DATA SEGMENT:
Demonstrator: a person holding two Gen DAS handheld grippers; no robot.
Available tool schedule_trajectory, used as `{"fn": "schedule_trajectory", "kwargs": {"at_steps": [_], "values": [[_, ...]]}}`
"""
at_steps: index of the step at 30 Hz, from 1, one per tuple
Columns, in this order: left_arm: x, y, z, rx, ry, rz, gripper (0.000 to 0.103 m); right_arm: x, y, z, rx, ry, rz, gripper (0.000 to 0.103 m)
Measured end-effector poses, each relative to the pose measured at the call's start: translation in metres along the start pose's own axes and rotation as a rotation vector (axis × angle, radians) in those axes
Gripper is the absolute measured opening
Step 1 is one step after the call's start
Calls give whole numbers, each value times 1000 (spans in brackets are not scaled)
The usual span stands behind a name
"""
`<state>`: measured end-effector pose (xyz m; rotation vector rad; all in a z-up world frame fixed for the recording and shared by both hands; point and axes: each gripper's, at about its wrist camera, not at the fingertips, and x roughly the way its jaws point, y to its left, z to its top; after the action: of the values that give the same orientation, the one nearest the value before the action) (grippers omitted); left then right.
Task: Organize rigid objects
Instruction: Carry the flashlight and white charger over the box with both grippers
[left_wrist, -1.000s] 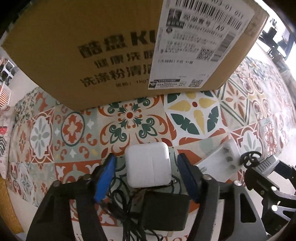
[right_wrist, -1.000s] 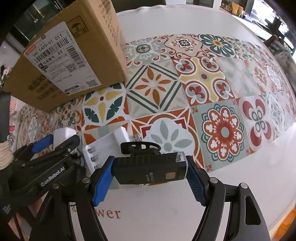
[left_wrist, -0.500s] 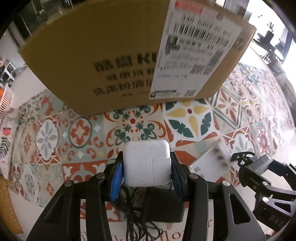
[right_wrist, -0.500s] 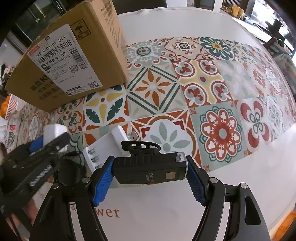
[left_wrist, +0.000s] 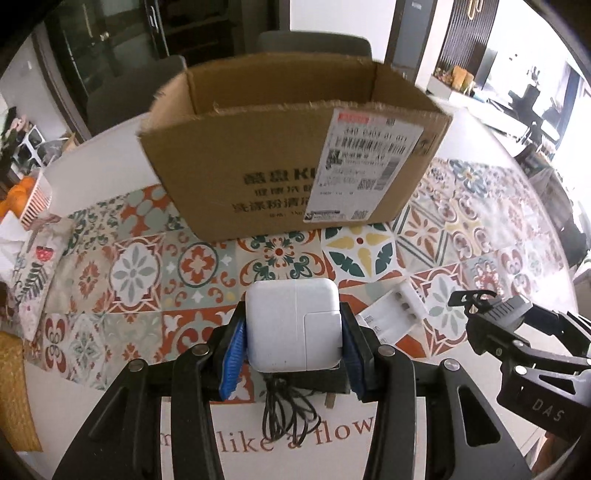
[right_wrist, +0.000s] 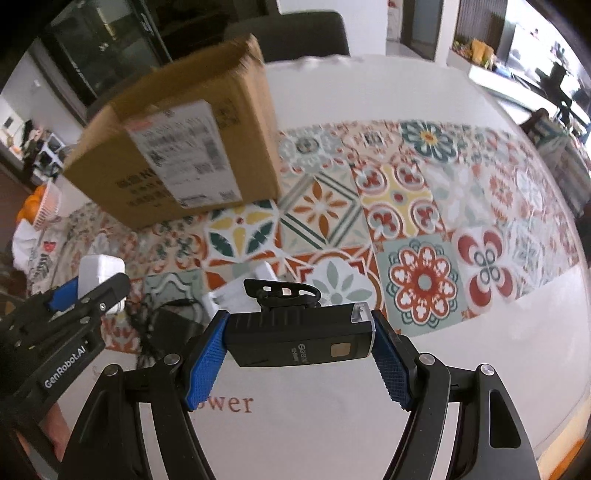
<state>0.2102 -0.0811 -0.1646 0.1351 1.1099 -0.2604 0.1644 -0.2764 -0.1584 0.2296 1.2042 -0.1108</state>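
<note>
My left gripper (left_wrist: 293, 341) is shut on a white square power adapter (left_wrist: 293, 323), lifted off the patterned mat; the same adapter (right_wrist: 99, 271) shows at the left of the right wrist view. My right gripper (right_wrist: 299, 341) is shut on a black bike light (right_wrist: 299, 341) with a strap mount on top, also raised; that light (left_wrist: 495, 310) appears at the right of the left wrist view. An open cardboard box (left_wrist: 295, 147) with a shipping label stands beyond both grippers; what shows of its inside is bare.
A black adapter with a tangled cable (left_wrist: 291, 402) lies under the left gripper. A white battery charger (left_wrist: 391, 314) rests between the grippers. A white basket of oranges (left_wrist: 27, 199) and a floral cloth (left_wrist: 35, 269) sit at the left; chairs stand behind the table.
The left jaws closed on the white adapter and lifted it. Both grippers rose and tilted up, so the box's open top came into view. The right gripper kept its hold on the bike light.
</note>
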Motion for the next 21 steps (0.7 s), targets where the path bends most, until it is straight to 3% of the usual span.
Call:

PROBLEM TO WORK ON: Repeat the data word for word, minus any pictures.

EXERCISE OUTPUT:
Demonstrator: a person holding two Gen DAS handheld grippers; no robot.
Available tool schedule_trajectory, used as `{"fn": "schedule_trajectory", "kwargs": {"at_steps": [_], "values": [[_, ...]]}}`
"""
at_steps: index of the step at 30 Hz, from 1, one per tuple
Columns, in this order: left_arm: x, y, z, rx, ry, rz, gripper (0.000 to 0.103 m); right_arm: x, y, z, rx, ry, rz, gripper (0.000 to 0.103 m)
Measured end-effector poses, each relative to the pose measured at the call's start: translation in metres along the start pose's own axes and rotation as a rotation vector (axis × angle, radians) in those axes
Gripper is the absolute measured opening
Step 1 is one step after the call's start
Calls give whole numbers, each value times 1000 (spans in brackets are not scaled)
The usual span stands behind a name
"""
`<state>`: measured end-effector pose (xyz m; rotation vector rad; all in a z-up world frame fixed for the recording and shared by both hands; point and axes: each gripper's, at about its wrist camera, not at the fingertips, and x roughly the way its jaws point, y to its left, z to its top; after the action: of the values that give the same orientation, the one nearest the value before the action) (grippers omitted); left then right.
Task: Organize rigid objects
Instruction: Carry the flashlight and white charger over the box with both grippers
[left_wrist, -1.000s] 
[right_wrist, -1.000s] 
[left_wrist, -0.500s] 
[right_wrist, -0.500s] 
[left_wrist, +0.000s] 
[right_wrist, +0.000s] 
<state>0.2102 -0.0811 -0.1646 0.1351 1.1099 -0.2604 0.1644 -0.2764 -0.1584 0.2296 1.2042 -0.1108</state>
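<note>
My left gripper (left_wrist: 293, 341) is shut on a white square power adapter (left_wrist: 293, 323), lifted off the patterned mat; the same adapter (right_wrist: 99, 271) shows at the left of the right wrist view. My right gripper (right_wrist: 299, 341) is shut on a black bike light (right_wrist: 299, 341) with a strap mount on top, also raised; that light (left_wrist: 495, 310) appears at the right of the left wrist view. An open cardboard box (left_wrist: 295, 147) with a shipping label stands beyond both grippers; what shows of its inside is bare.
A black adapter with a tangled cable (left_wrist: 291, 402) lies under the left gripper. A white battery charger (left_wrist: 391, 314) rests between the grippers. A white basket of oranges (left_wrist: 27, 199) and a floral cloth (left_wrist: 35, 269) sit at the left; chairs stand behind the table.
The left jaws closed on the white adapter and lifted it. Both grippers rose and tilted up, so the box's open top came into view. The right gripper kept its hold on the bike light.
</note>
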Motion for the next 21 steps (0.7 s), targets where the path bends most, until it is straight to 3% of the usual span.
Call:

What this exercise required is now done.